**Problem requirements:** From the listing below, copy only the lines running from the line that contains "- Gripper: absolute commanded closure" to the line that contains "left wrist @", both included.

***

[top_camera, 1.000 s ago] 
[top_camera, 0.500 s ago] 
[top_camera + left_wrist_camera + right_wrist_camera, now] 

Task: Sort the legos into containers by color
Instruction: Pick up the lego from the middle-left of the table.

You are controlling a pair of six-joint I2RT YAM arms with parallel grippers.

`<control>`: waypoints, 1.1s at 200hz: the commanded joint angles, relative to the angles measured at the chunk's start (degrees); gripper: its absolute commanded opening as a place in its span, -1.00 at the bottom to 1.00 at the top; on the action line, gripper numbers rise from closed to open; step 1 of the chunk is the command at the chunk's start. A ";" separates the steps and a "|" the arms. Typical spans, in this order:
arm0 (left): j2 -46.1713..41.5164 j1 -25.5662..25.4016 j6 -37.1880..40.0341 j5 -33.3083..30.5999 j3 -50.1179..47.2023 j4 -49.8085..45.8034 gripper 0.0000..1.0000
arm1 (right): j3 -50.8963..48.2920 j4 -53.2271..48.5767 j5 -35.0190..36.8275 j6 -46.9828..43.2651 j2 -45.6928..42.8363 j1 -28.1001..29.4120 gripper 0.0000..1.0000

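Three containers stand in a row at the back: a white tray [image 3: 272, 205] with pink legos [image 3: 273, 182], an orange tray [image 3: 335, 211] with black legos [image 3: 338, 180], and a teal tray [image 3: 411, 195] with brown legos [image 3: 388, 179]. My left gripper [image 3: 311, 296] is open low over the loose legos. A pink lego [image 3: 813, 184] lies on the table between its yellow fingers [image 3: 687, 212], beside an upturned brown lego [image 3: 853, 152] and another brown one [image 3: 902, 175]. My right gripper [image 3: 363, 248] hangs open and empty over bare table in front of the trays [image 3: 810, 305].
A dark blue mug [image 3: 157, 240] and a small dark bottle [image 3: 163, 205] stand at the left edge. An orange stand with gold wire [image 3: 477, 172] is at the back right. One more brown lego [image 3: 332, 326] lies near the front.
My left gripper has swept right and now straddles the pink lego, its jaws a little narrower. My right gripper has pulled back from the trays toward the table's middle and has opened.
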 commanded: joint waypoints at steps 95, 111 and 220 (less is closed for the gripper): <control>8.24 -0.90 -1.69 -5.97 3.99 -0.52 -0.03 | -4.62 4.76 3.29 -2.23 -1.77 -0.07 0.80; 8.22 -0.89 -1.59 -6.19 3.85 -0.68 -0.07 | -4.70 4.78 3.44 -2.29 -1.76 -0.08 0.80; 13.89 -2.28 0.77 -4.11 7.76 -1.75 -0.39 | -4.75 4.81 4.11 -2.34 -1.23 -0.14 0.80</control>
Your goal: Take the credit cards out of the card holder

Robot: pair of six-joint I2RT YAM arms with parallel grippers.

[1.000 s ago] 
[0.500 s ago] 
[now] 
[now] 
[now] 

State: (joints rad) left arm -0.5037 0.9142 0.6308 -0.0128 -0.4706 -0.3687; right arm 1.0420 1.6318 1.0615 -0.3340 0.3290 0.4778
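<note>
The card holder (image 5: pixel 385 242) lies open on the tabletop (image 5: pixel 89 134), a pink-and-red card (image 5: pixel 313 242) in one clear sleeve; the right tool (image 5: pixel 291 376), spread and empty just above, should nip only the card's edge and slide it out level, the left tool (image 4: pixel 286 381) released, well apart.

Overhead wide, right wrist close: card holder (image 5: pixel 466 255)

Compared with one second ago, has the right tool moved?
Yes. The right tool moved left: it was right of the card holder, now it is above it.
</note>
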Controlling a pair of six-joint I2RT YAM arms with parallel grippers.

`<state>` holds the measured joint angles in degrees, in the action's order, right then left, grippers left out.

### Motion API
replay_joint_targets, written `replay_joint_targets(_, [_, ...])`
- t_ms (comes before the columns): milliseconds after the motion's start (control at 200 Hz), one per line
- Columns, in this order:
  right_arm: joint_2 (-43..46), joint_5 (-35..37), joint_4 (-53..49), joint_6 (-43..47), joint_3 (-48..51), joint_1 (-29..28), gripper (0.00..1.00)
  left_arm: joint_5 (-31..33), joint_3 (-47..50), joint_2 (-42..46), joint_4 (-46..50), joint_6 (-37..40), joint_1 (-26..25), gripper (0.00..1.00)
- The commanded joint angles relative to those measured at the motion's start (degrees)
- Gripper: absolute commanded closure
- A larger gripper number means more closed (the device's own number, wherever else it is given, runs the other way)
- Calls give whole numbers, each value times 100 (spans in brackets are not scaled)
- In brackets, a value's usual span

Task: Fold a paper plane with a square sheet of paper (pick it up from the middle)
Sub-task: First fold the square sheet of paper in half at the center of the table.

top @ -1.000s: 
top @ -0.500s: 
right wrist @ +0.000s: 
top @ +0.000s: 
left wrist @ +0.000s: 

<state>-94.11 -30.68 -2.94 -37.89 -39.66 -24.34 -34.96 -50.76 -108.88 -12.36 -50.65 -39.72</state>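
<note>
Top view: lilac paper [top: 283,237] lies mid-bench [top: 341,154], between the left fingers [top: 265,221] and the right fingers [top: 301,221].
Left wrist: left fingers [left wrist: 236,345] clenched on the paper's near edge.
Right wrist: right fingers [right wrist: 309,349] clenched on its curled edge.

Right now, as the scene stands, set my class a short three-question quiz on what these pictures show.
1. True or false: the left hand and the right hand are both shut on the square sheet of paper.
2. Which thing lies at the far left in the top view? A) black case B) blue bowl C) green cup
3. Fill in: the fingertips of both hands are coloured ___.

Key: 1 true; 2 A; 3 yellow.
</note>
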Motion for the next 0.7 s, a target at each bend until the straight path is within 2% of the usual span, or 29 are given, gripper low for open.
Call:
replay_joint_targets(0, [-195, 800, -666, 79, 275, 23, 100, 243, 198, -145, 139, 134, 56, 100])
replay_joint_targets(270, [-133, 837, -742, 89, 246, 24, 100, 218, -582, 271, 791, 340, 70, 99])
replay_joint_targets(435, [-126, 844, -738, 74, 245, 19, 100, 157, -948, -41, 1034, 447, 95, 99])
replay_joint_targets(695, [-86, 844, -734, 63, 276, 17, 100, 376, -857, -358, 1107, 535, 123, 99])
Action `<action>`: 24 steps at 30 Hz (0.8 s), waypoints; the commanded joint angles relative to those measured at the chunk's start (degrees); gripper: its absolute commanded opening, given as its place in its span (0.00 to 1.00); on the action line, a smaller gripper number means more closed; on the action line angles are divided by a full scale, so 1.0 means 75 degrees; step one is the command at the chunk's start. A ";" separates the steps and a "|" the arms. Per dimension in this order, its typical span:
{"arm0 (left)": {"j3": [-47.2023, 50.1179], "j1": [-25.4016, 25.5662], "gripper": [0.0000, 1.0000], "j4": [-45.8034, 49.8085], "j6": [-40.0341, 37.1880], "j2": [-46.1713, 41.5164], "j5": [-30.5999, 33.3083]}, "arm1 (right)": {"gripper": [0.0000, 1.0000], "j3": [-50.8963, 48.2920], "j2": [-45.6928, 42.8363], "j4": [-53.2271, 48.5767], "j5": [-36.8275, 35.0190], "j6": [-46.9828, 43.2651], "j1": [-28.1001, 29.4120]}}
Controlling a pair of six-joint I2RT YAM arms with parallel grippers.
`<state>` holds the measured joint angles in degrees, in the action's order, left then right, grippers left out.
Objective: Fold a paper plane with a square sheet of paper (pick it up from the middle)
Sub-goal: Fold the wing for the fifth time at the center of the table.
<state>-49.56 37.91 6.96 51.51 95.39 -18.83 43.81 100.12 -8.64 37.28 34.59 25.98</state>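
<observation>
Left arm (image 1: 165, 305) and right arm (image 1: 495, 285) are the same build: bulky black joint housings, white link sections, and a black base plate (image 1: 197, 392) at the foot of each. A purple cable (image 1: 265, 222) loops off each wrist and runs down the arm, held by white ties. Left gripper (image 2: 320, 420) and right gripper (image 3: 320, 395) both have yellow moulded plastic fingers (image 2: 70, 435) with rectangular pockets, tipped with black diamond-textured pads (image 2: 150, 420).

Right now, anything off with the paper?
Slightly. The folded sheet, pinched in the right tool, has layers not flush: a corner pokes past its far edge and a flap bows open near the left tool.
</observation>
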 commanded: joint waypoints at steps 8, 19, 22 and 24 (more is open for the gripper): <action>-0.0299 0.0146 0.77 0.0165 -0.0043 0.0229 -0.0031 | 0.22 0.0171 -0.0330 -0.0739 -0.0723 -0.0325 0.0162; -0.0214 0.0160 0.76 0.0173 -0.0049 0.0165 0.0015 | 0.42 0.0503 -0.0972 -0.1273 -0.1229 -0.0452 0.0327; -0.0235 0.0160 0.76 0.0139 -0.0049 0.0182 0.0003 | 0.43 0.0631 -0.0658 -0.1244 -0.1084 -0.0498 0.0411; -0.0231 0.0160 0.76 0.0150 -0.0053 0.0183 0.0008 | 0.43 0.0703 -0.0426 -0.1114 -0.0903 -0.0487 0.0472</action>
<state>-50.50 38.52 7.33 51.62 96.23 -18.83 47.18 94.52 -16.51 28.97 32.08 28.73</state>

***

**Exercise result:**
- Gripper: absolute commanded closure
- A larger gripper number means more closed (the device's own number, wherever else it is given, runs the other way)
- Calls give whole numbers, each value times 100 (spans in brackets are not scaled)
- In brackets, a value's usual span

Task: Fold a paper plane with a square sheet of paper (pick it up from the middle)
Sub-task: First fold the square sheet of paper in half at the center of the table.

top @ -1.000s: 
top @ -0.500s: 
right wrist @ +0.000s: 
top @ +0.000s: 
left wrist @ +0.000s: 

The complete answer has been presented.